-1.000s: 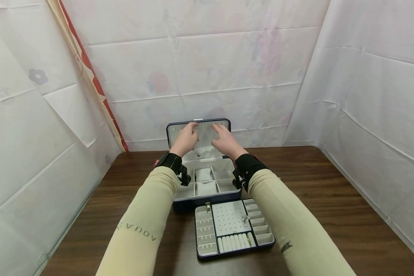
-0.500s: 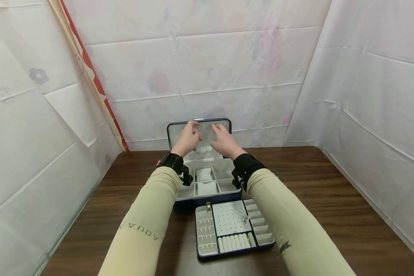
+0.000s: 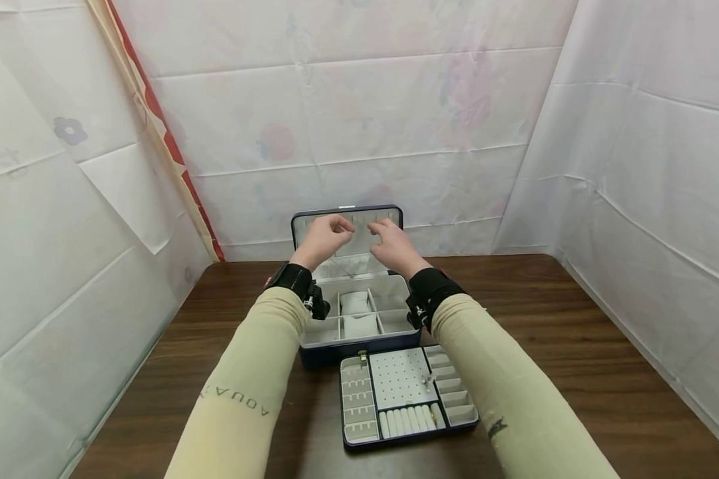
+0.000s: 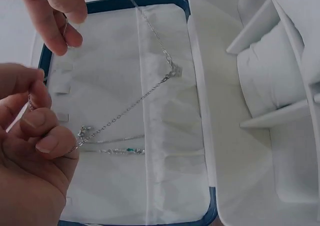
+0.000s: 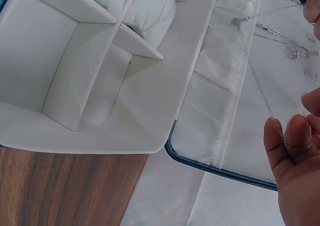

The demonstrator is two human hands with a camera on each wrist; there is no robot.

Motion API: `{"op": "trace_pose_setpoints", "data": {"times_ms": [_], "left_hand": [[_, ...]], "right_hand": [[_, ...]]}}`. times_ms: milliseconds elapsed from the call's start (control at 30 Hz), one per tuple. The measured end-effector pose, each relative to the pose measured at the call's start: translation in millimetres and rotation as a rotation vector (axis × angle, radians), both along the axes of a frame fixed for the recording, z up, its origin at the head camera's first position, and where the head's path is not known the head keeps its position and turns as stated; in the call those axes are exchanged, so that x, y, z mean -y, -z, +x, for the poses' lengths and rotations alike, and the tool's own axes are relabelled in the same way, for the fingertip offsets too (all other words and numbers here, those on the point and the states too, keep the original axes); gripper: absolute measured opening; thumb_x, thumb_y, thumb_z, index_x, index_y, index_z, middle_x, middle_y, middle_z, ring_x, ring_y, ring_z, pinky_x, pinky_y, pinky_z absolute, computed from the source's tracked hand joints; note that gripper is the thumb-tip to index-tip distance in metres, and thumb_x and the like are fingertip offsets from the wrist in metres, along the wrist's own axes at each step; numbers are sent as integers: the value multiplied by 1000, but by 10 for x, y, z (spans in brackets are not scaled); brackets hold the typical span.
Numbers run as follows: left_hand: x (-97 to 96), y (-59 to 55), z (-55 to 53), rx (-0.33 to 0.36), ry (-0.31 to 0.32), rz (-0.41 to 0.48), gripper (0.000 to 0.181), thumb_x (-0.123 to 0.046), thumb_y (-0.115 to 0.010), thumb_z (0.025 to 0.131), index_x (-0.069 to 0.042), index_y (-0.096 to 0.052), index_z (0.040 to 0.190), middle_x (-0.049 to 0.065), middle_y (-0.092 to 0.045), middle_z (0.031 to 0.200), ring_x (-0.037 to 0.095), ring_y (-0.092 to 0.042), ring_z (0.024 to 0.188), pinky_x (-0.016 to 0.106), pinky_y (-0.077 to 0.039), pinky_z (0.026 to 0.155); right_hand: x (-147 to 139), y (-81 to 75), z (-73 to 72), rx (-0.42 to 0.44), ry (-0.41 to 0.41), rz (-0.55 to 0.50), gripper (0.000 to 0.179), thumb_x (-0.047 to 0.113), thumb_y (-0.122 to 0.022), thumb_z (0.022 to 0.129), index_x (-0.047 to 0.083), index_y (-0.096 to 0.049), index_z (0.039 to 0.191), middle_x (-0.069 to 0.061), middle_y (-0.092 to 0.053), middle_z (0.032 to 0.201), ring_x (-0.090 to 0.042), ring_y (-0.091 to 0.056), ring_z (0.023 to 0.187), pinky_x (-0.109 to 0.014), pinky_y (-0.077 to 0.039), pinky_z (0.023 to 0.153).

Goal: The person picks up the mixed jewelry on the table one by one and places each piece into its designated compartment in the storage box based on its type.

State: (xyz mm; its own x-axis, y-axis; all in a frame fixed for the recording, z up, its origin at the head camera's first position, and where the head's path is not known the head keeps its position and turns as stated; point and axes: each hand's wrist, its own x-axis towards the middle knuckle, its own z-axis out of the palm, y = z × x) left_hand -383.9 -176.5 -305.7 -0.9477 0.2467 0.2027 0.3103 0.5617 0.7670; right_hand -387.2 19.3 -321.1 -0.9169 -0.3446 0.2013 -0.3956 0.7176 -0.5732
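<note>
A thin silver necklace (image 4: 174, 69) with a small pendant hangs in a V between both hands, in front of the lined lid (image 4: 107, 40) of a jewelry box. My left hand (image 3: 325, 238) pinches one side of the chain between curled fingers. The other side is held in the fingertips of my right hand (image 3: 393, 247), and part of it loops over the fingers (image 5: 296, 136) in the right wrist view. Behind the necklace, other chains hang in the lid, one with a green stone (image 4: 131, 150). Small hooks (image 4: 63, 89) line the lid near its top edge.
The navy box (image 3: 359, 346) stands with its lid up; white cushions (image 3: 359, 326) sit in its middle compartments. In front lies a removable jewelry tray (image 3: 398, 379) with a perforated panel, ring rolls and small slots. Fabric walls (image 3: 359, 120) surround the wooden table (image 3: 515, 319).
My left hand has turned and lowered slightly, its index finger bending from a raised position toward the thumb. My right hand has dipped a little, staying before the lid.
</note>
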Motion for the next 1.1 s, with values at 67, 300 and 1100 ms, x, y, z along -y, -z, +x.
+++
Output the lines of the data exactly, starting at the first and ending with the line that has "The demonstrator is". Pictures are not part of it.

The answer:
-1.000s: 
-0.500s: 
+0.000s: 
+0.000s: 
+0.000s: 

The demonstrator is two human hands with a camera on each wrist; there is no robot.

No additional answer is expected.